:: ACTION ITEM ::
Please set down exactly the lines of the listing below from the line containing "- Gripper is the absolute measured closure" through the line containing "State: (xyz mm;", both lines included, leaving out all other lines.

:: DATASET CONTENT ::

= Beginning of Section =

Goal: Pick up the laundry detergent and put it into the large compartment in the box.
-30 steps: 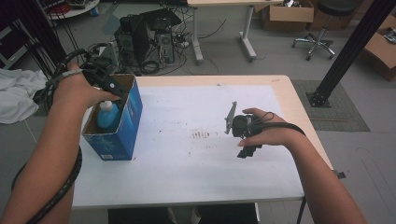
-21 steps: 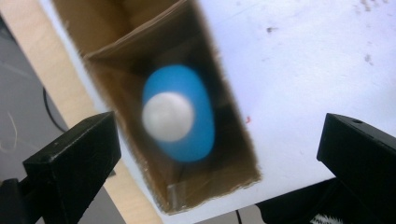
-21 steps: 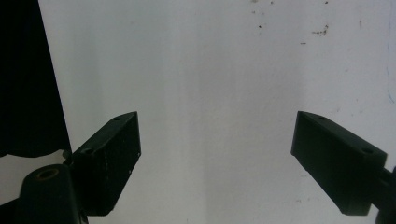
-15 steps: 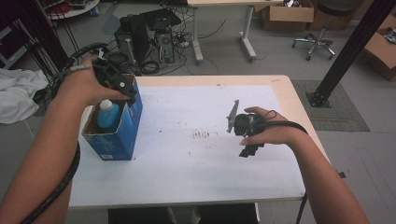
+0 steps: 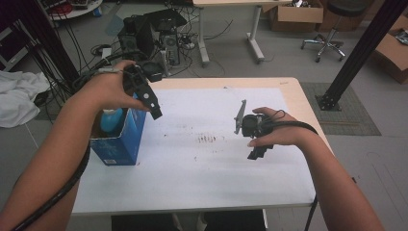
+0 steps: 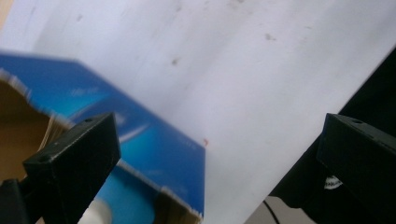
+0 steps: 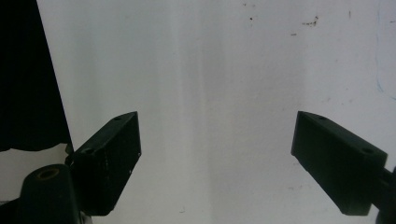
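An open blue carton (image 5: 120, 139) stands at the table's left edge with a blue bottle (image 5: 111, 120) upright inside it. My left gripper (image 5: 153, 109) hovers just above the carton's right rim, open, with nothing between its jaws. The left gripper view has that gripper (image 6: 217, 140) wide open over the carton's blue wall (image 6: 154, 149), and the bottle's white cap (image 6: 95, 215) peeks out at the bottom. My right gripper (image 5: 256, 151) is held low over the table's right half. In its own view the right gripper (image 7: 219, 144) is open on bare white table.
The white table top (image 5: 202, 168) carries a few dark smudges (image 5: 208, 138) near its middle. Beyond the far edge are computer towers with cables (image 5: 154, 38), a desk leg (image 5: 255, 43) and a black post (image 5: 356, 57). A white cloth (image 5: 17, 101) lies on the floor at left.
My left gripper has lifted up out of the carton and swung right, over its right rim, leaving the bottle inside. The right hand has hardly moved.
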The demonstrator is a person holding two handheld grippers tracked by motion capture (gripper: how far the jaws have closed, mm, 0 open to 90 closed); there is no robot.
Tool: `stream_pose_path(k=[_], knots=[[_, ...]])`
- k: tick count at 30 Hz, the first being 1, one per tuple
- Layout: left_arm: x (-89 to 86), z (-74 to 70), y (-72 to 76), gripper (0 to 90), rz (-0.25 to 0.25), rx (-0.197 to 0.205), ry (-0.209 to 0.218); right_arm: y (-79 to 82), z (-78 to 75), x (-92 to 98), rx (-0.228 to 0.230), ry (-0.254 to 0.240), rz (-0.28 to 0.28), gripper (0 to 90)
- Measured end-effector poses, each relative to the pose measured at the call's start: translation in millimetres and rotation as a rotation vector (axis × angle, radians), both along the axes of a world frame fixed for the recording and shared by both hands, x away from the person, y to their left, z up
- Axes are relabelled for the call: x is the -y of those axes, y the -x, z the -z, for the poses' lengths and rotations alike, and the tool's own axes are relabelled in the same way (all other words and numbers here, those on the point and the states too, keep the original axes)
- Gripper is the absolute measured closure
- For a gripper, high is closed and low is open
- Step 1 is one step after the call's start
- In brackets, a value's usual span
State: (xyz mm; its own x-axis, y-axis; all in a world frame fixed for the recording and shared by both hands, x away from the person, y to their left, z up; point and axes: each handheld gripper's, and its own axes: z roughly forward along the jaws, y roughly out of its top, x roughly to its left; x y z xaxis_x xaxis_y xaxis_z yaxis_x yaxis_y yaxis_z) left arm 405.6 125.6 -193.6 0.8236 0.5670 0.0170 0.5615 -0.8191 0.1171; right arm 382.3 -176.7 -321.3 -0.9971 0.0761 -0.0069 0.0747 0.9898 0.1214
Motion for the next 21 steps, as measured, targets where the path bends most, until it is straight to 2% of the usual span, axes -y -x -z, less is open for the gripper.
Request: stream_pose_path(k=[1,7,9,10,13,17,21], knots=[[4.7,1.7,0.7,0.1,0.047,0.001,0.002,-0.5,-1.2,-0.2,0.001,0.005,-0.003,15.8],[24.6,14.1,6.9,0.1,0.213,-0.014,0.009,-1.9,-8.0,-0.1,0.003,0.002,0.007,15.9],[31.3,18.0,9.6,0.1,0.291,-0.024,0.013,-2.1,-10.8,0.1,0.005,0.005,0.009,15.8],[35.0,20.3,11.0,0.1,0.333,-0.031,0.011,-2.3,-11.7,0.3,0.004,0.005,0.006,15.8],[42.9,25.5,14.3,0.1,0.416,-0.037,-0.013,-4.6,-12.4,1.8,0.004,0.014,0.007,15.9],[53.8,30.2,18.6,0.1,0.481,-0.048,-0.046,-7.9,-12.1,4.2,-0.001,0.014,0.013,15.8],[62.6,30.1,22.3,0.1,0.534,-0.05,-0.045,-9.6,-12.1,4.6,-0.001,0.014,0.008,15.8]])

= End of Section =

:: ANSWER TO THIS TASK ::
- Gripper is the absolute measured closure
- For a gripper, high is closed and low is open
- Step 1 is one step after the call's start
- In brackets, a value's usual span
State: (xyz mm; its own x-axis, y-axis; all in a world frame fixed for the recording and shared by both hands, x away from the person, y to their left, z up; point and axes: each handheld gripper's, and its own axes: z roughly forward along the jaws, y roughly out of its top, x roughly to its left; x y z xaxis_x xaxis_y xaxis_z yaxis_x yaxis_y yaxis_z) left arm 405.6 125.6 -193.6 0.8236 0.5670 0.0170 0.5615 -0.8191 0.1171; right arm 382.3 -176.7 -321.3 -0.9971 0.0761 -0.0069 0.0747 0.9898 0.1214

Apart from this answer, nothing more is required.